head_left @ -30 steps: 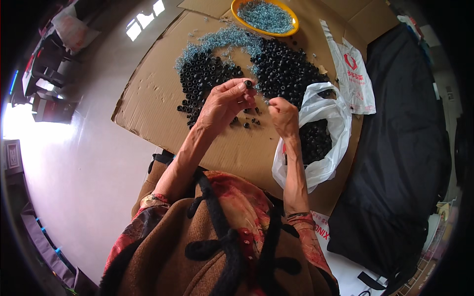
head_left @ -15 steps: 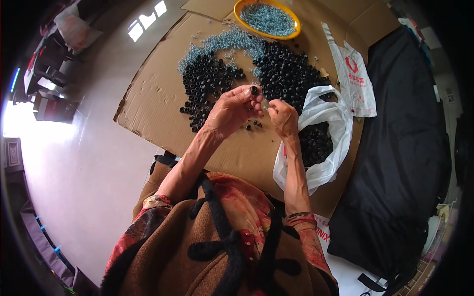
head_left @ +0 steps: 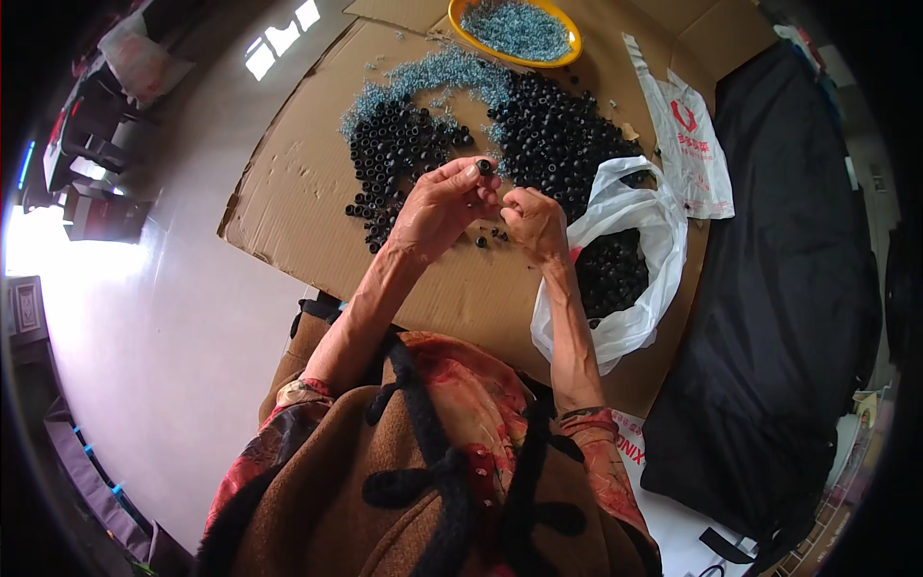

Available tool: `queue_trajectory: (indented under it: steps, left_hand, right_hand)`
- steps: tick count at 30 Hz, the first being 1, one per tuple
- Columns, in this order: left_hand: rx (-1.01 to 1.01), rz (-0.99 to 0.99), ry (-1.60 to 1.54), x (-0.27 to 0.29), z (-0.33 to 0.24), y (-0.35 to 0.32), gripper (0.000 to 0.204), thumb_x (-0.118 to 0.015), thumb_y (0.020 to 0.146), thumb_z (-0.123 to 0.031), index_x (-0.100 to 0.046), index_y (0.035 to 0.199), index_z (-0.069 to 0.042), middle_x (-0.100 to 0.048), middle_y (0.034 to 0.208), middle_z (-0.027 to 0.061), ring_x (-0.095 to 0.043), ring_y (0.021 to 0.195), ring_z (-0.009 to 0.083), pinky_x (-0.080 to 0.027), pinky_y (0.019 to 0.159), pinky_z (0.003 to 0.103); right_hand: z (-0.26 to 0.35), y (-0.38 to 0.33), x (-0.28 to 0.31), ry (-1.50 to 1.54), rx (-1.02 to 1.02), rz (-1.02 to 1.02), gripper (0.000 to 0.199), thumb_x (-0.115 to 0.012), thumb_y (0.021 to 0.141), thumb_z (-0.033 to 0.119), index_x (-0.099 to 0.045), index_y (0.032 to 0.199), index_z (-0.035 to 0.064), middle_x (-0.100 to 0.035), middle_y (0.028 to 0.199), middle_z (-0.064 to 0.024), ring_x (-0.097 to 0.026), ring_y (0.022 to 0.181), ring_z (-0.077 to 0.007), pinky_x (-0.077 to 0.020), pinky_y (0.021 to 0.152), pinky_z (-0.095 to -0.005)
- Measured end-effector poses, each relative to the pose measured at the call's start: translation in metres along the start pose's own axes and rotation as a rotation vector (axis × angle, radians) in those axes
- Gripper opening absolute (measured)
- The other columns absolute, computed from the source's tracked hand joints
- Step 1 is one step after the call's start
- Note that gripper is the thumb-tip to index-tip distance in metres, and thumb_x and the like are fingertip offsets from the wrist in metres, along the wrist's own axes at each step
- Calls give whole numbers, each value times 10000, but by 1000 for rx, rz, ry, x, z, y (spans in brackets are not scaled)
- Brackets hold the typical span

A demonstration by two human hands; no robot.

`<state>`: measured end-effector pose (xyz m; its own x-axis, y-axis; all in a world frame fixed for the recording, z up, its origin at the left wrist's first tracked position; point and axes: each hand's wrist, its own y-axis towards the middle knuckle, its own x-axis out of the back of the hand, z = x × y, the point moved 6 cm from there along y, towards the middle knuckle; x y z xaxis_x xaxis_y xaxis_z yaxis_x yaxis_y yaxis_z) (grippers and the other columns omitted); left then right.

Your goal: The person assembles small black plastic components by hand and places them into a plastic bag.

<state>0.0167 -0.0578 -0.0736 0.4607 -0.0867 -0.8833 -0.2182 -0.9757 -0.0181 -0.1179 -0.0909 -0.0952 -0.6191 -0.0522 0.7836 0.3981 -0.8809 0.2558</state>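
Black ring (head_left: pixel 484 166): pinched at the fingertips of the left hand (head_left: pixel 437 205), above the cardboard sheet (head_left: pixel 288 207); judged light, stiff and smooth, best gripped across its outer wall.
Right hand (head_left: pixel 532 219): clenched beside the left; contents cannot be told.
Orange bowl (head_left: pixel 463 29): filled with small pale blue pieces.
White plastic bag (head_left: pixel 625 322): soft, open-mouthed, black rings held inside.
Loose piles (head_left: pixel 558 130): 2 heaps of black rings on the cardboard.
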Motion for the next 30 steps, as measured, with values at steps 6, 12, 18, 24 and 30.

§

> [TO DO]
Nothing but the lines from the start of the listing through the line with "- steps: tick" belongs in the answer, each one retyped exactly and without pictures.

> [EXERCISE RESULT]
head_left @ -30 steps: 
head_left @ -15 steps: 
head_left @ +0 steps: 

Available tool: `queue_trajectory: (indented under it: steps, left_hand, right_hand)`
- steps: tick count at 30 Hz, the first being 1, one per tuple

The exercise requires nothing more than what has been given.